Re: BeautifulSoup doesn't work with a threaded input queue?

2017-08-27 Thread Christopher Reimer via Python-list
Ah, shoot me. I had a .join() statement on the output queue but not on 
in the input queue. So the threads for the input queue got terminated 
before BeautifulSoup could get started. I went down that same rabbit 
hole with CSVWriter the other day. *sigh*


Thanks for everyone's help.

Chris R.
--
https://mail.python.org/mailman/listinfo/python-list


Re: BeautifulSoup doesn't work with a threaded input queue?

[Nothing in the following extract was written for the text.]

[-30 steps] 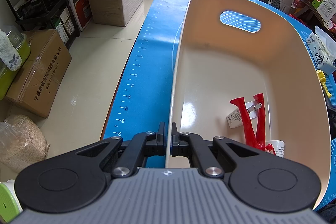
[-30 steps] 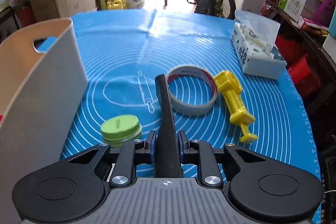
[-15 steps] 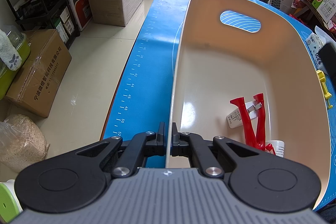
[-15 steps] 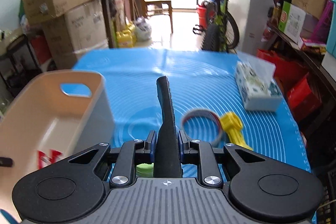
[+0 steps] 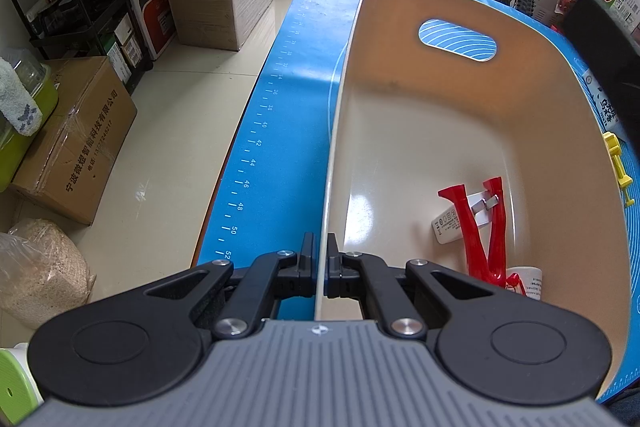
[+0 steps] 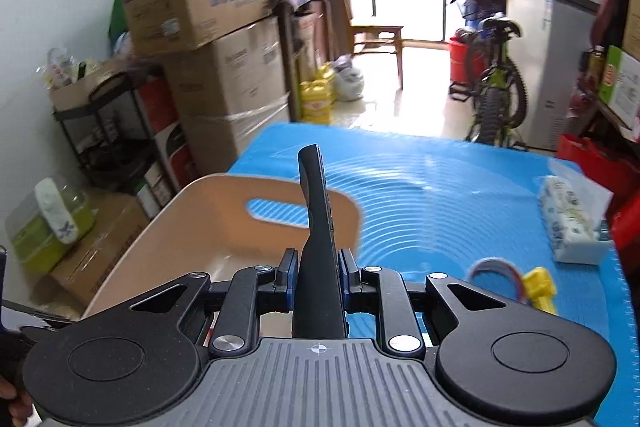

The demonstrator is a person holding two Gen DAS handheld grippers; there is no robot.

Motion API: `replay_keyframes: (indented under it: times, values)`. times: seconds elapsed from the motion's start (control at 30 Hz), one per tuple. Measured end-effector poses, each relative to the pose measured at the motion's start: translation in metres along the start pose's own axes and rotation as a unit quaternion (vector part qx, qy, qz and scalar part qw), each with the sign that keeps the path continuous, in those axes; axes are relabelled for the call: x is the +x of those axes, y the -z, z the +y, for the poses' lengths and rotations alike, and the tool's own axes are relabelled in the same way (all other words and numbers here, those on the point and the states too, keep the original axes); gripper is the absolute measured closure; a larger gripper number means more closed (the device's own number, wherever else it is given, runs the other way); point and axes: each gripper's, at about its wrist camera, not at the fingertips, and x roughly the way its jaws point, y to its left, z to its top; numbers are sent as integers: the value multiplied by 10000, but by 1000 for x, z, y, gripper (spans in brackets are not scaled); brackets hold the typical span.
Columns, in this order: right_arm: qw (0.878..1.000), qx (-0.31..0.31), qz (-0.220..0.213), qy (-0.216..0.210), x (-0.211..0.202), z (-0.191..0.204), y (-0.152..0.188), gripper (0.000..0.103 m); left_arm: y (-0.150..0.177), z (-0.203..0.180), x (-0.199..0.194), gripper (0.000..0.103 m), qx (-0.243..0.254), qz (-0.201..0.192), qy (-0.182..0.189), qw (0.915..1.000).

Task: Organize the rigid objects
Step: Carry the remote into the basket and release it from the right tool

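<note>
Raised and swung toward the bin (image 6: 224,227), the right tool (image 6: 318,267) clamps a black remote (image 6: 318,227) above its rim. Left tool (image 5: 319,259) pinches the bin wall. Releasing early risks the remote striking the rim and falling outside.

- The tongs (image 5: 482,227) lie in the bin (image 5: 400,131), near its right wall, handles toward the near end.
- A charger (image 5: 460,219) lies under the tongs, between their arms.
- A small bottle (image 5: 528,283) lies just right of the tongs' joined end.
- Beyond the bin wall, right of the tongs, a clamp (image 5: 616,167) lies on the mat (image 5: 280,147).
- A tissue pack (image 6: 572,223) sits farther back right.
</note>
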Motion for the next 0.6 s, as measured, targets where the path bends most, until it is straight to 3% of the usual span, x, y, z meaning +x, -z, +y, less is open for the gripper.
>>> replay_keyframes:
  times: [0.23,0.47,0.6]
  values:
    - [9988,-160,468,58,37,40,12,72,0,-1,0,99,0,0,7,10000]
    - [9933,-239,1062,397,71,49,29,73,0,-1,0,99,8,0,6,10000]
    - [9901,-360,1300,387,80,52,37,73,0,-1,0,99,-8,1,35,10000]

2017-08-27 Thread Peter Otten
Christopher Reimer via Python-list wrote:

> On 8/27/2017 1:31 PM, Peter Otten wrote:
> 
>> Here's a simple example that extracts titles from generated html. It
>> seems to work. Does it resemble what you do?
> Your example is similar to my code when I'm using a list for the input
> to the parser. You have soup_threads and write_threads, but no
> read_threads.
> 
> The particular website I'm scraping requires checking each page for the
> sentinel value (i.e., "Sorry, no more comments") in order to determine
> when to stop requesting pages. 

Where's that check happening? If it's in the soup thread you need some kind 
of back channel to the read threads to inform them that you're need no more 
pages.
 
> For my comment history that's ~750 pages
> to parse ~11,000 comments.
> 
> I have 20 read_threads requesting and putting pages into the output
> queue that is the input_queue for the parser. My soup_threads can get
> items from the queue, but BeautifulSoup doesn't do anything after that.
> 
> Chris R.


-- 
https://mail.python.org/mailman/listinfo/python-list


Re: BeautifulSoup doesn't work with a threaded input queue?

2017-08-27 Thread Paul Rubin
Christopher Reimer  writes:
> I have 20 read_threads requesting and putting pages into the output
> queue that is the input_queue for the parser. 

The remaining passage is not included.